Each decan was, in this manner, associated with a particular image, and these images were thought to not only signify events in a person’s life, but also to convey a certain kind of magical power over nature. One can, for example, inscribe decanic images on objects and use them to heal particular bodily ailments. Such an approach is again evinced in the Hermetic literature. The Sacred Book of Hermes to Asclepius on the Thirty-Six Decans, for instance, begins as follows.

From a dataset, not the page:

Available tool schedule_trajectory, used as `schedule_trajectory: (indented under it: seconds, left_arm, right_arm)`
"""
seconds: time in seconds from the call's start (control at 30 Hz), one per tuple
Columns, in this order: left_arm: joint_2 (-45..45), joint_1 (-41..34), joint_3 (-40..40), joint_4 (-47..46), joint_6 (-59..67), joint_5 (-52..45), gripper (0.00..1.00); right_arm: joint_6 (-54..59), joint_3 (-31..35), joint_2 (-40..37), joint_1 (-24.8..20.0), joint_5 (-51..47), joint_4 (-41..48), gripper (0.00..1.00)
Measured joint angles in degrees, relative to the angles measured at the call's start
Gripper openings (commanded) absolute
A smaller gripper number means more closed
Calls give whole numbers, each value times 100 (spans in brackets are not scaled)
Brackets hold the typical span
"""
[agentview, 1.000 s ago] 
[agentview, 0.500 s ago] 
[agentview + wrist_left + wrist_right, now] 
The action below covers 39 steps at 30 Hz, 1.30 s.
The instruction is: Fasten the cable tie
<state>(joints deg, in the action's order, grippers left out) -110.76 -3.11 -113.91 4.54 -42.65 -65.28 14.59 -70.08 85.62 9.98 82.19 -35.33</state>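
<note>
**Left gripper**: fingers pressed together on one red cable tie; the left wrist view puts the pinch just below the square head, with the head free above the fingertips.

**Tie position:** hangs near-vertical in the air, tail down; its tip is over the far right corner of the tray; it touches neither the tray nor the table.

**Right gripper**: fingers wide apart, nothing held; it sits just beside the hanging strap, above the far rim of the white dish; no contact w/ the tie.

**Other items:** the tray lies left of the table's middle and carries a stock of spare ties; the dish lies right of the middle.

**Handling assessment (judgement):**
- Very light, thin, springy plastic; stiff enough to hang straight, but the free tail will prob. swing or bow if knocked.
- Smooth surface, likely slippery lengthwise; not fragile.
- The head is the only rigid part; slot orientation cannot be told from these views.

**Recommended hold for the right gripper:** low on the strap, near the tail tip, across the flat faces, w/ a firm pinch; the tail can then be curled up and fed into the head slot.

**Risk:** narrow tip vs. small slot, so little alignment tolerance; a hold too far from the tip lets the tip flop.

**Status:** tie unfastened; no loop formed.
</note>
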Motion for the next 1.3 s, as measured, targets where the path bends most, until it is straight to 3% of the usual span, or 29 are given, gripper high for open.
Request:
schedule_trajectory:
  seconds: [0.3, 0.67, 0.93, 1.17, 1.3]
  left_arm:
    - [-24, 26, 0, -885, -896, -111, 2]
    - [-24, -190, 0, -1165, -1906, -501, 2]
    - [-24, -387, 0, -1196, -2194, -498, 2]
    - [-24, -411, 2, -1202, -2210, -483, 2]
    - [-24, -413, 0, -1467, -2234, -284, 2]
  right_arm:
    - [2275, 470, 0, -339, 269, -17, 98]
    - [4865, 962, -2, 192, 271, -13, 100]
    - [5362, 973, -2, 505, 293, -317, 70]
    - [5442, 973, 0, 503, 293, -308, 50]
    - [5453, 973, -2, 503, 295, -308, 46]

“Below I have set forth for you the (governed) parts, and shapes of the 36 decans contained in the signs of the zodiac (lit. zodiacal animals), and I have indicated how each must be engraved and carried (as a talisman) between the ascendant, the Good Daimon, and the place concerning health (?). Indeed, if you carry them on your person you will have a great phylactery, for all the afflictions that plague mankind through the influence of the stars may be healed thereby. Hence, if you honor each one by using its (specific) stone and plant, and furthermore its image, you will posses an even greater phylactery; for without this decanal arrangement, nothing may be born, for all is contained therein.” (The Sacred Book of Hermes to Asclepius, trans. Feliciano).

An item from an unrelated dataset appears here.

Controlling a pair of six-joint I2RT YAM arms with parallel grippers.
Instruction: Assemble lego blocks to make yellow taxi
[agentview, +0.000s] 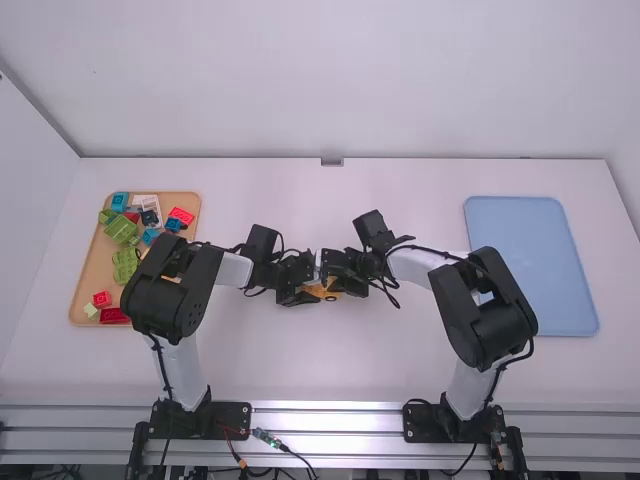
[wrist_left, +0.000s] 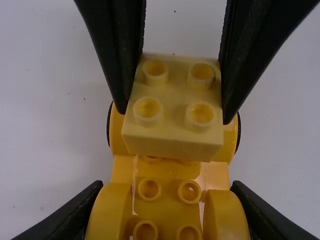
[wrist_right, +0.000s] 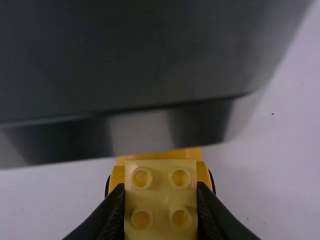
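From my station I record one white table (agentview: 300, 205), level, its surface pale and matte, with a few small dark specks (wrist_left: 84, 98). On its left side lies a tan tray (agentview: 88, 268), flat, round-cornered, partly hidden from me. On its right side lies a light-blue tray (agentview: 530, 265), also flat and round-cornered, well apart from the first. Near the middle I note a yellow car base (wrist_left: 167, 208); whether it touches the table, I cannot tell.

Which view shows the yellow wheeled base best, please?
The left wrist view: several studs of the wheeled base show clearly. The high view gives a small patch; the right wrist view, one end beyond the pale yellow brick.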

The decans were thus essentially enigmatic in Greco-Roman astrology. They were thought to convey incredible power, but the nature of that power was never adequately described. The decans remained a radically alien presence in astrology. Though operating within it, they thoroughly resisted explication in terms of conventional astrological norms and procedures.

The Decans as the Site of Alterity

The essentially enigmatic nature of the decans makes them hard to interpret and apply in a contemporary context. If this form of rulership was considered obscure for astrologers working in the Greco-Roman world, how can we ever hope to use them today, being even further removed from their original Lebenswelt? And if we cannot discern their exact historical origin and function, how can we hope to make them live again in contemporary practice? While I do not think that, given the paucity of extant evidence, it is possible to look beyond the veil of history and discover the original “Hellenistic” doctrine of the decans, I also do not believe that this constitutes an insurmountable obstacle for their contemporary use.  For, the nature of the decans reveals itself precisely in their foreignness and obscurity. In short, the decans invite us to understand them as the locus of alterity in astrology.

In this manner, the obscurity of the decans constitutes a fundamental clue for reconstructing their use. Apart from the decans, we have a robust astrological system for determining the content of a natal chart. Sect brings out the fundamental distinction between the representations of Being and Becoming and of the in-itself, for-itself, and in-and-for-itself. Domicile rulership highlights the archetypal dwelling of the gods as they gather gender, element, and modality. Exaltations reveal domains wherein planetary virtues can maximally express themselves, triplicities the dialectical determination of logically real content, and bounds the particularization of those contents as they are embodied in the world of becoming. Everything, it seems, has its place within the system so far. Except for the decans.

Perhaps the decans can thus serve as a placeholder for what stands outside the astrological system as such, what is always already other for astrology. On such a reading, the decans would thus be the abode of the new, the strange, and the unexpected. It is from their domain that genuine novelty steps forth into the world of astrology.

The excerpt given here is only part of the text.